What this task involves:
Write out all the data verbatim. Skip images.

*** Dataset section Section Begins ***

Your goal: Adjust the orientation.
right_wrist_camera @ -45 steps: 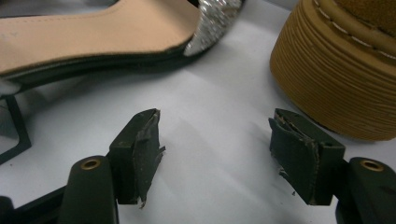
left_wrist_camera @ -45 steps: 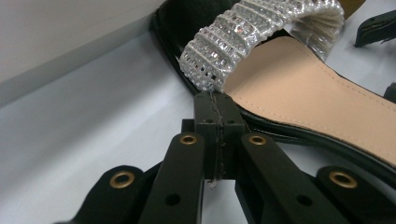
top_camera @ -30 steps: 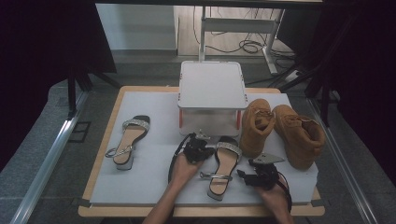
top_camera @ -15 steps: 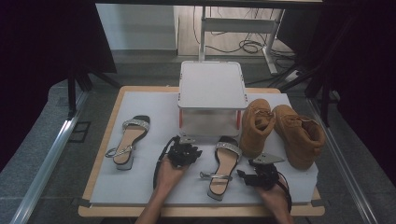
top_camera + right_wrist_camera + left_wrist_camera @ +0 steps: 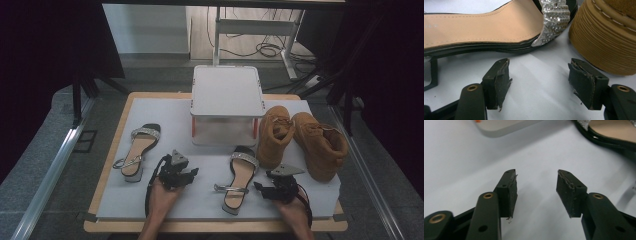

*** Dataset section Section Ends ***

Written answer:
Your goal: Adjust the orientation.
right_wrist_camera @ -45 steps: 
left_wrist_camera @ -45 steps: 
top_camera @ -30 steps: 
top_camera @ -15 steps: 
top_camera + right_wrist_camera + left_wrist_camera @ +0 steps: 

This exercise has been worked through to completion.